> [Aim of the exercise] Reproduce the data below in full. Nothing should differ from the original.

::::::

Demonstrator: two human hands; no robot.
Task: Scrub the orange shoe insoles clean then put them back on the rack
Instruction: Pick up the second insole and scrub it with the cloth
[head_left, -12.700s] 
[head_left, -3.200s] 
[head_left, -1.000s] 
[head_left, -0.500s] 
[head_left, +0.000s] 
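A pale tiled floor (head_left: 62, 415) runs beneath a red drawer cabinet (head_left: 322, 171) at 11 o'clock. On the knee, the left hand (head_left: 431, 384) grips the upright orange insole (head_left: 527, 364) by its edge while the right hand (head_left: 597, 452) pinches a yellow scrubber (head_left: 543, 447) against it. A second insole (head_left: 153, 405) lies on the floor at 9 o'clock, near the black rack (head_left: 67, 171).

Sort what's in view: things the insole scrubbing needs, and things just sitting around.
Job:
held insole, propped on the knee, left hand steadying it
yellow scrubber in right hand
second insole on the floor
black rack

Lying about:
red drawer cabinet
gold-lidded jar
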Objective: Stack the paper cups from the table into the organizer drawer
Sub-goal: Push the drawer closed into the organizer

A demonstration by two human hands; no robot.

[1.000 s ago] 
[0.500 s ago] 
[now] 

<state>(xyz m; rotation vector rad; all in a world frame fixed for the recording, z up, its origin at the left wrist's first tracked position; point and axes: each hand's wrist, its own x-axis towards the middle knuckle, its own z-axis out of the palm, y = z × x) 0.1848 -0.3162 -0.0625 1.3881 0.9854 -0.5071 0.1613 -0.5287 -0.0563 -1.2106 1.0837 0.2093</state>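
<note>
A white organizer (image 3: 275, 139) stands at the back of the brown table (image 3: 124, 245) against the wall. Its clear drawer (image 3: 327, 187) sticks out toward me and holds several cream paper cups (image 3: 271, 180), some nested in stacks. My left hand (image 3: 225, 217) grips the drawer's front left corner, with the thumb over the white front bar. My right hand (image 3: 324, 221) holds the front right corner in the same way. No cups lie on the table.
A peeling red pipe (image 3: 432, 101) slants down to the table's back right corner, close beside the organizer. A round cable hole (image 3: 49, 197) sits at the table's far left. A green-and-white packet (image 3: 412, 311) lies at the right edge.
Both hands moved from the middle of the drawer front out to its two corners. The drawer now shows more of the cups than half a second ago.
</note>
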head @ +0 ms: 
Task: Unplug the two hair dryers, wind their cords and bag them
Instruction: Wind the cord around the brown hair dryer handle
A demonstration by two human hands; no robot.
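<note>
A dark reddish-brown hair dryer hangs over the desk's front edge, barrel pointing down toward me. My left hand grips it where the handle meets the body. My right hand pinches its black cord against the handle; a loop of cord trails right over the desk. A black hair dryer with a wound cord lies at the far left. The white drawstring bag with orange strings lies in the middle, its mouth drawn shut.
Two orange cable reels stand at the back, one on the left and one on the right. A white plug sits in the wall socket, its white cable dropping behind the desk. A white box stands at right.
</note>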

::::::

> [Answer to the exercise]
Demonstrator: two human hands; no robot.
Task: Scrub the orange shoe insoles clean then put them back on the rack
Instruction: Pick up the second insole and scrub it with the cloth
[head_left, -12.700s] 
[head_left, -3.200s] 
[head_left, -1.000s] 
[head_left, -0.500s] 
[head_left, +0.000s] 
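A pale tiled floor (head_left: 62, 415) runs beneath a red drawer cabinet (head_left: 322, 171) at 11 o'clock. On the knee, the left hand (head_left: 431, 384) grips the upright orange insole (head_left: 527, 364) by its edge while the right hand (head_left: 597, 452) pinches a yellow scrubber (head_left: 543, 447) against it. A second insole (head_left: 153, 405) lies on the floor at 9 o'clock, near the black rack (head_left: 67, 171).

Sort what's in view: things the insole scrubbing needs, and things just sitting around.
Job:
held insole, propped on the knee, left hand steadying it
yellow scrubber in right hand
second insole on the floor
black rack

Lying about:
red drawer cabinet
gold-lidded jar
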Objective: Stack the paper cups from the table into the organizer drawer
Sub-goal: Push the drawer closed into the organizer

A demonstration by two human hands; no robot.

[1.000 s ago] 
[0.500 s ago] 
[now] 

<state>(xyz m; rotation vector rad; all in a world frame fixed for the recording, z up, its origin at the left wrist's first tracked position; point and axes: each hand's wrist, its own x-axis towards the middle knuckle, its own z-axis out of the palm, y = z × x) 0.1848 -0.3162 -0.0625 1.3881 0.9854 -0.5071 0.1613 -0.5287 -0.0563 -1.2106 1.0837 0.2093</state>
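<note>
A white organizer (image 3: 275, 139) stands at the back of the brown table (image 3: 124, 245) against the wall. Its clear drawer (image 3: 327, 187) sticks out toward me and holds several cream paper cups (image 3: 271, 180), some nested in stacks. My left hand (image 3: 225, 217) grips the drawer's front left corner, with the thumb over the white front bar. My right hand (image 3: 324, 221) holds the front right corner in the same way. No cups lie on the table.
A peeling red pipe (image 3: 432, 101) slants down to the table's back right corner, close beside the organizer. A round cable hole (image 3: 49, 197) sits at the table's far left. A green-and-white packet (image 3: 412, 311) lies at the right edge.
Both hands moved from the middle of the drawer front out to its two corners. The drawer now shows more of the cups than half a second ago.
</note>
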head @ +0 ms: 
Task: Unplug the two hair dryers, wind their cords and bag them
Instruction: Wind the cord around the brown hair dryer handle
A demonstration by two human hands; no robot.
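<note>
A dark reddish-brown hair dryer hangs over the desk's front edge, barrel pointing down toward me. My left hand grips it where the handle meets the body. My right hand pinches its black cord against the handle; a loop of cord trails right over the desk. A black hair dryer with a wound cord lies at the far left. The white drawstring bag with orange strings lies in the middle, its mouth drawn shut.
Two orange cable reels stand at the back, one on the left and one on the right. A white plug sits in the wall socket, its white cable dropping behind the desk. A white box stands at right.
</note>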

Nothing remains to be done, and the exercise is complete.